Parmi les autres obstacles, le challenge du financement des films alors que les coûts de production sont toujours à la hausse. Suggestion de Dolan : la position du Québec face à l'aire hégémonique Anglo-Américaine n'arrange rien.
"Le Québec est une île, une nation. C'est une zone qui survit culturellement en tandem avec un monde et un pays qui ne lui ressemblent pas", a-t-il continué, précisant là une nuance rarement évoquée par le cinéaste : et presque en contradiction avec celui qui a toujours revendiqué sa filiation à Buffy contre les vampires et que ses références sont peut-être "plus télévisuelles que cinématographiques", comme il avait déjà expliqué à Première. "Culturellement c'est très compliqué pour moi de faire un film qui soit apprécié des Nord-Américains", a-t-il ajouté faisant ensuite référence à la sortie US de Juste la fin du monde. "C'est un film d'une violence inconcevable. Ils perçoivent cela comme du négatif. Ces personnages crient, parlent mal, sont violent mais ce sont des gens qui souffrent, qui ont besoin d'être entendus. Je perçois cela comme une expression de l'incapacité essentielle des êtres à communiquer."

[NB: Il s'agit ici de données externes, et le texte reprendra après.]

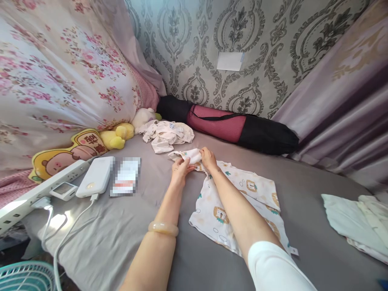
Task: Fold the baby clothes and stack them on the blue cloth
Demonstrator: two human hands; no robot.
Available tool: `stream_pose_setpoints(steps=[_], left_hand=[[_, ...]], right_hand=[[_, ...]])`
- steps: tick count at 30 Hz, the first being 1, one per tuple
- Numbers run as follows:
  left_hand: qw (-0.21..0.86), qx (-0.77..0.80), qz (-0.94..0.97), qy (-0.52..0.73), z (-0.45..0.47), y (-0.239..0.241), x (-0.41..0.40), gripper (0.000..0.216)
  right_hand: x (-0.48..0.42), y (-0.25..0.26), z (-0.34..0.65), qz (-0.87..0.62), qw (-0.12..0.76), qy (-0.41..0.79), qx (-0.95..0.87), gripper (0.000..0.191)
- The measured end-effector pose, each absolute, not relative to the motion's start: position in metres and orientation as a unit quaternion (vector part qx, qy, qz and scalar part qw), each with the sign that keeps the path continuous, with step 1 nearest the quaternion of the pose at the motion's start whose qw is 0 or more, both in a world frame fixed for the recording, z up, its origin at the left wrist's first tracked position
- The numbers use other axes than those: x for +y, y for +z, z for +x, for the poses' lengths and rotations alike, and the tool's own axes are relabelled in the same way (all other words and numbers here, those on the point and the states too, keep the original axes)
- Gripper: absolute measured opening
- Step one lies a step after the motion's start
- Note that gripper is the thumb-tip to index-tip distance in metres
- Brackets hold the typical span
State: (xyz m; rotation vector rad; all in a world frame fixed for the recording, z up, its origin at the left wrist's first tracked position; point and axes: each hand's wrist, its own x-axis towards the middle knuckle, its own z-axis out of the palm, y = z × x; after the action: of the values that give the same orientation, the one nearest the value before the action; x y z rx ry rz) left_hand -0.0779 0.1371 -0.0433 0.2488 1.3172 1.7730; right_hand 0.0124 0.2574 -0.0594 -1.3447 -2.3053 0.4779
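A small white shirt (209,202) printed with lions and leaves lies spread on the grey sheet, partly covered by my right forearm. My left hand (181,169) is closed on the lower edge of its far sleeve, thumb on top. The upper side of that same sleeve is pinched by my right hand (208,159), close to the shoulder. Between the two hands the sleeve shows a plain white patch. Just beyond the sleeve sits a crumpled pile of pale clothes (168,135).
A black and pink long bag (218,123) lies along the wall. Folded pale clothes (345,214) rest at the right. Leftward are a power strip (39,190), a white power bank (96,178) with a cable, plush toys (117,135) and a teal basket (27,275).
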Motion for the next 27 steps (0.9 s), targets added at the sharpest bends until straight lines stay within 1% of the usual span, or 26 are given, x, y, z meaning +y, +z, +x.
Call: stream_pose_setpoints(steps=[4, 8, 10, 13, 16, 21, 23, 27], left_hand=[[0.425, 0.556, 0.127, 0.703, -0.080, -0.045, 0.133, 0.012], [0.379, 0.543, 0.131, 0.738, -0.080, -0.045, 0.134, 0.008], [0.390, 0.495, 0.113, 0.768, -0.080, -0.043, 0.138, 0.014], [0.435, 0.407, 0.043, 0.802, -0.080, -0.039, 0.142, 0.023], [0.465, 0.372, -0.018, 0.803, -0.083, -0.036, 0.144, 0.021], [0.475, 0.356, -0.032, 0.804, -0.086, -0.035, 0.143, 0.018], [0.473, 0.366, -0.042, 0.800, -0.088, -0.035, 0.144, 0.018], [0.484, 0.399, -0.074, 0.776, -0.092, -0.034, 0.150, 0.015]], right_hand=[[0.256, -0.063, 0.012, -0.465, 0.212, 0.166, -0.844, 0.026], [0.253, -0.065, 0.011, -0.471, 0.210, 0.152, -0.843, 0.027], [0.251, -0.066, 0.010, -0.478, 0.201, 0.145, -0.842, 0.030], [0.246, -0.065, 0.010, -0.487, 0.195, 0.137, -0.840, 0.033], [0.242, -0.061, 0.010, -0.490, 0.200, 0.131, -0.838, 0.036], [0.241, -0.058, 0.017, -0.459, 0.188, 0.153, -0.855, 0.034], [0.242, -0.061, 0.023, -0.437, 0.180, 0.168, -0.865, 0.038], [0.238, -0.070, 0.034, -0.386, 0.180, 0.182, -0.886, 0.054]])
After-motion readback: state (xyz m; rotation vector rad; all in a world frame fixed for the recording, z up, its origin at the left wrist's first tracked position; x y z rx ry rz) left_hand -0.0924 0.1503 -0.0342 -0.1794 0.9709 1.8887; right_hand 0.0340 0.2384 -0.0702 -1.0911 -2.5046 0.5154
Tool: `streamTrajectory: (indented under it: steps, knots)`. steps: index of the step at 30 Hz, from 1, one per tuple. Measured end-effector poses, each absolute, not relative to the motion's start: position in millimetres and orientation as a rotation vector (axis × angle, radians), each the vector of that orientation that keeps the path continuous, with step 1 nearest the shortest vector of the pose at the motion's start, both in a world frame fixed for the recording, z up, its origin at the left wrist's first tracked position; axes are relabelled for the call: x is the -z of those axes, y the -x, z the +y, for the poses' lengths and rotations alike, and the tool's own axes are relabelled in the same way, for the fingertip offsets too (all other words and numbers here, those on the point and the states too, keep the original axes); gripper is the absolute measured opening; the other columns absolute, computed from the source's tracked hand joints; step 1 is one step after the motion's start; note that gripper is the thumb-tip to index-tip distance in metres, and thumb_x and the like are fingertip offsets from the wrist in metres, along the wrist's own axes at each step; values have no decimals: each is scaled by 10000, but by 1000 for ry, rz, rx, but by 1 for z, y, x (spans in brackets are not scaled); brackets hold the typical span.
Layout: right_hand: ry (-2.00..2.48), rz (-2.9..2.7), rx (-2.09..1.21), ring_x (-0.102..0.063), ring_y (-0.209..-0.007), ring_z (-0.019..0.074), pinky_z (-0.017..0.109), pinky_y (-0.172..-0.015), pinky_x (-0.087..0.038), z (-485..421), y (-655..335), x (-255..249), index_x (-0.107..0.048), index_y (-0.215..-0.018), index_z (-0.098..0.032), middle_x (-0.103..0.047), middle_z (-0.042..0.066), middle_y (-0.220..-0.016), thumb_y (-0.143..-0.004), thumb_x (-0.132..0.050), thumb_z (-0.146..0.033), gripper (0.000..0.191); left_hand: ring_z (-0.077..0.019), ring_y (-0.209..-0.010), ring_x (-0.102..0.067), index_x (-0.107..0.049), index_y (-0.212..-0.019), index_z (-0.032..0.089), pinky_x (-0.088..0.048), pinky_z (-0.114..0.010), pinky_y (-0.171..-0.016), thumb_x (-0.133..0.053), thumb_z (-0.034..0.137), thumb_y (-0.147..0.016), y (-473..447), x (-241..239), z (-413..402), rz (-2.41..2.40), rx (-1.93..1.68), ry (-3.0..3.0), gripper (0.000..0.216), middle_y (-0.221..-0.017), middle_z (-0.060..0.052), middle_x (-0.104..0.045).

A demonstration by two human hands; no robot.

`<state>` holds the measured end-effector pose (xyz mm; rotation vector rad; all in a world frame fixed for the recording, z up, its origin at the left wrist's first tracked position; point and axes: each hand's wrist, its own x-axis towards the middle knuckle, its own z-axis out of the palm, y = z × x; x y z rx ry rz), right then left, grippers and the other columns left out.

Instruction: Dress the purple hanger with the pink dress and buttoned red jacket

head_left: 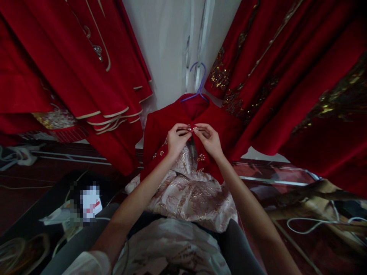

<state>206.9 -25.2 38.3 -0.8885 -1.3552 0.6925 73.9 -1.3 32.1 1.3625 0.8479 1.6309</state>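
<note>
A small red jacket (160, 131) hangs in front of me on a purple hanger (198, 82). Under it shows a pale gold patterned skirt (189, 194). My left hand (177, 138) pinches the left front edge of the jacket just below the collar. My right hand (208, 137) pinches the right front edge opposite it. The fingertips of both hands meet at a small pearly fastening (190, 129) between the two edges. Embroidered flowers dot the jacket's front near my wrists.
Large red embroidered garments hang at left (71, 68) and right (301, 84), close on both sides. A white wall (169, 46) is behind. A white plastic bag (172, 248) lies on my lap. Cables (315, 225) and cloth lie on the dark floor.
</note>
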Motion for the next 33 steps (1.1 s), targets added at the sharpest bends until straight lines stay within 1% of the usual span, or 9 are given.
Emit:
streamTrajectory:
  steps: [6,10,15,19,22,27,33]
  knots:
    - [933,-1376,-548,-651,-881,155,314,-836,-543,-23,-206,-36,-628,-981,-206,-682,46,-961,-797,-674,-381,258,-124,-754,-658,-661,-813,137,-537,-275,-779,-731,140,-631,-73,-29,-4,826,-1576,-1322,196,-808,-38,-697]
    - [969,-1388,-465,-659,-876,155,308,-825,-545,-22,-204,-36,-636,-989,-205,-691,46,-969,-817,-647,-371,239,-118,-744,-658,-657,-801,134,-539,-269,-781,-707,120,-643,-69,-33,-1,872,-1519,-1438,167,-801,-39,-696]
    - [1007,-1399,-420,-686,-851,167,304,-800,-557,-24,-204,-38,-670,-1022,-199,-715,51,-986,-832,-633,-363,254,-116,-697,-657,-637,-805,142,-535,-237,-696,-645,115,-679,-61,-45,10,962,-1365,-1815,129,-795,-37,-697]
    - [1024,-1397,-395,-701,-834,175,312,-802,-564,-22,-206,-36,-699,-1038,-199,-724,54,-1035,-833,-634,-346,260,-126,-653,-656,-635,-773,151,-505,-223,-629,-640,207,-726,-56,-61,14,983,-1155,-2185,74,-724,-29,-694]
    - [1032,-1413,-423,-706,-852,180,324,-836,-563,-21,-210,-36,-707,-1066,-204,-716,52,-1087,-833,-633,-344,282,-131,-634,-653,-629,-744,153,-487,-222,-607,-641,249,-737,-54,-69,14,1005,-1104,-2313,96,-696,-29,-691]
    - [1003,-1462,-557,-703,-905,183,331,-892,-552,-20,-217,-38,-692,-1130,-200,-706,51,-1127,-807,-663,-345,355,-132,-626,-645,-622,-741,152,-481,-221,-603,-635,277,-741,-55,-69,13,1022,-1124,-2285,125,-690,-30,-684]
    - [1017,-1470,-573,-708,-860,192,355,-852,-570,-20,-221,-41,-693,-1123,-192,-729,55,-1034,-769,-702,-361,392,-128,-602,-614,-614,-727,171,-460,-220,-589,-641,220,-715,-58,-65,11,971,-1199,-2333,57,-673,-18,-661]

À la question plus introspective de savoir ce qu'il ferait différemment dans sa carrière s'il le pouvait, le grand directeur d'acteurs répondait énigmatiquement : "Il y a certains choix qui sont difficiles à évoquer, parce que ce serait indécent de les révéler...", dans une hésitation, avant de reprendre : "Je pourrais émettre le souhait que certaines collaborations aies mené à plus de générosité, ou plus d'inventivité, mais les choses sont comme elles sont, et on doit se faire à l'idée parfois que certaines décisions peuvent impacter la profondeur, ou le manque de profondeur, de certains films", en laissant le public deviner qui se cachait sous cette élégante paraphrase.
Puis, à la question de l'amitié, une des thématiques prépondérantes de son cinéma, Dolan a fini en expliquant l'intrication de ses films et de sa vie.
"Ce n'est pas quelque chose dont je parle naturellement car je le vis. L'amitié c'est toute mon existence. Toutes les grandes histoires d'amour que j'ai vécu sont des grandes histoires d'amitié. L'amour a toujours été compliqué pour moi."
Evoquant Matthias et Maxime, où il est torturé par les sentiments qui le lient à son meilleur ami d'enfance, il a conclu sur cette relation entre vie et processus artistique : "Ca pourrait paraitre autocentré mais j'avais alors vécu des échecs, ou en tout cas, des situation moins joyeuses ou des moments moins triomphants... Matthias et Maxime était un film de reconstruction, de guérison", a-t-il au sujet de cette production québécoise tourné après le film à gros budget The Death and Life of John F. Donovan. "Je m'y suis entouré de mes meilleurs amis. Il y avait un sentiment de protection, à être dans cette bande de potes, avec ce personnage qui est fragile, mais jamais défait."